+++ Provided material

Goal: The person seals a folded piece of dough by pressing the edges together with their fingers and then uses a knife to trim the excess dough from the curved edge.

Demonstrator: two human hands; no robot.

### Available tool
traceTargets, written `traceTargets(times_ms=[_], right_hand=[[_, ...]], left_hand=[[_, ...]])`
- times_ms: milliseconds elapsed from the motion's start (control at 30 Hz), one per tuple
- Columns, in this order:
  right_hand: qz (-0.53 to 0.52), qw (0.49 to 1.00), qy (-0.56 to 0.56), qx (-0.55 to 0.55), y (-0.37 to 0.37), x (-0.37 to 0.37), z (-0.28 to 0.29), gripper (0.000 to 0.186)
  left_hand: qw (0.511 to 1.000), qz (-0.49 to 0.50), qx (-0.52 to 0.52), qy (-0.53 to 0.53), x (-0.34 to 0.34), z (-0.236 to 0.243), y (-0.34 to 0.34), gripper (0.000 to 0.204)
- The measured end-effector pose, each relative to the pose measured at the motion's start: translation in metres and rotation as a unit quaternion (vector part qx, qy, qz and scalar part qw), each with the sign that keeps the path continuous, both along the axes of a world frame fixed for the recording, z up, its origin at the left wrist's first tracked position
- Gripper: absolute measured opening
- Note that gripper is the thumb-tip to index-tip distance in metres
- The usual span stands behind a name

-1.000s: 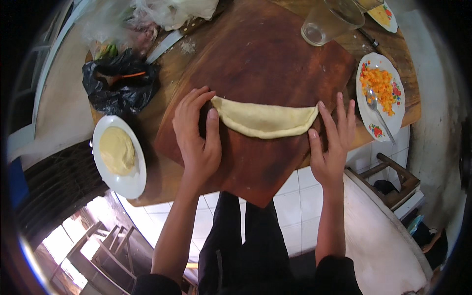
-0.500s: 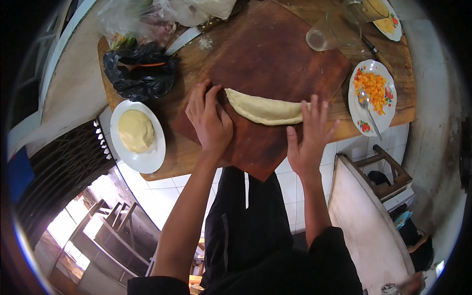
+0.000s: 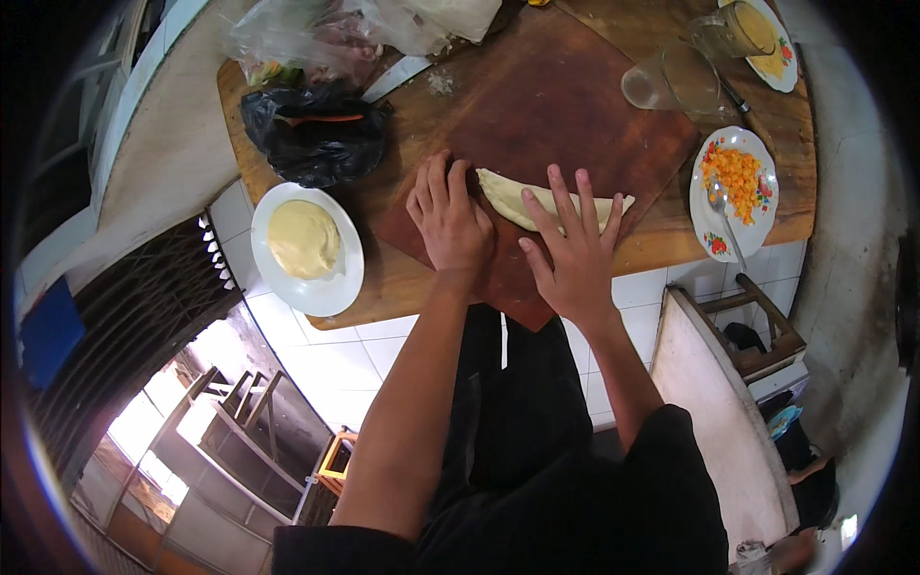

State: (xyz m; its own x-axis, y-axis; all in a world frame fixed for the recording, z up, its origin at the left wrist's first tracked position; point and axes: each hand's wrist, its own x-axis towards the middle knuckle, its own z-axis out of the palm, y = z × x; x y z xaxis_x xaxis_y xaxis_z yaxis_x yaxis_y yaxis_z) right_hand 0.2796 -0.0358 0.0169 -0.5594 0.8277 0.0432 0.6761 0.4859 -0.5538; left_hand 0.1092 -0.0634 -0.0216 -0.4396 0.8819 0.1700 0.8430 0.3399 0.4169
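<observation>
A long crimped dough piece (image 3: pixel 498 192) lies on the reddish-brown wooden board (image 3: pixel 556 125). My right hand (image 3: pixel 570 249) is spread over it, fingers stretched out and apart. My left hand (image 3: pixel 446 216) rests just beside the dough's left end with fingers curled; what is under them, if anything, is hidden. Left of the board, a white plate (image 3: pixel 340 278) bears a pale yellow dough mound (image 3: pixel 302 235). On the right, a floral plate (image 3: pixel 719 220) holds diced orange pieces (image 3: pixel 738 172) and a spoon (image 3: pixel 728 230).
The wooden table (image 3: pixel 383 307) also holds a black plastic bag (image 3: pixel 316 144), clear bags (image 3: pixel 287 38), a blade (image 3: pixel 398 77), clear containers (image 3: pixel 671 81) and another plate (image 3: pixel 776 67). A wooden frame (image 3: pixel 776 335) stands below at right.
My right hand has moved left from the dough's right end to lie across it. My left hand has curled its fingers. The view has shifted, so the table appears further right.
</observation>
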Motion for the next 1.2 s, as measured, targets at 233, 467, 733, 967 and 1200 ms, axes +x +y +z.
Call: traceTargets(times_ms=[233,467,733,967,1200], right_hand=[[0.019,0.999,-0.031,0.010,0.018,-0.024,0.004,0.054],[-0.062,0.998,-0.015,0.008,0.041,-0.053,-0.012,0.043],[-0.065,0.996,-0.061,-0.008,0.051,-0.063,-0.006,0.035],[-0.079,0.995,-0.060,-0.021,0.060,-0.071,-0.009,0.030],[-0.061,0.997,-0.029,-0.028,0.065,-0.074,-0.004,0.028]], left_hand=[[1.000,0.005,-0.013,-0.019,0.002,-0.002,-0.001,0.043],[0.999,0.001,-0.001,-0.041,0.001,-0.002,0.000,0.044],[0.999,0.012,0.005,-0.032,0.001,-0.004,0.000,0.037],[0.999,0.018,-0.007,-0.032,0.005,-0.003,0.001,0.037],[0.999,0.017,-0.016,-0.035,0.002,-0.005,-0.002,0.040]])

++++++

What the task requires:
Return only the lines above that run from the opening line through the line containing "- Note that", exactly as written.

Answer to this exercise:
Goal: The person seals a folded piece of dough by pressing the edges together with their fingers and then uses a knife to trim the excess dough from the curved edge.

Demonstrator: two human hands; no robot.

### Available tool
traceTargets, written `traceTargets(times_ms=[_], right_hand=[[_, ...]], left_hand=[[_, ...]])`
- times_ms: milliseconds elapsed from the motion's start (control at 30 Hz), one per tuple
- Columns, in this order:
  right_hand: qz (-0.53 to 0.52), qw (0.49 to 1.00), qy (-0.56 to 0.56), qx (-0.55 to 0.55), y (-0.37 to 0.37), x (-0.37 to 0.37), z (-0.28 to 0.29), gripper (0.000 to 0.186)
  left_hand: qw (0.511 to 1.000), qz (-0.49 to 0.50), qx (-0.52 to 0.52), qy (-0.53 to 0.53), x (-0.34 to 0.34), z (-0.236 to 0.243), y (-0.34 to 0.34), gripper (0.000 to 0.204)
- The measured end-effector pose, each relative to the pose measured at the motion's start: translation in metres and rotation as a unit quaternion (vector part qx, qy, qz and scalar part qw), each with the sign that keeps the path continuous, both along the axes of a world frame fixed for the recording, z up, its origin at the left wrist's first tracked position
- Gripper: absolute measured opening
- Note that gripper is the thumb-tip to index-tip distance in metres

The answer contains nothing more.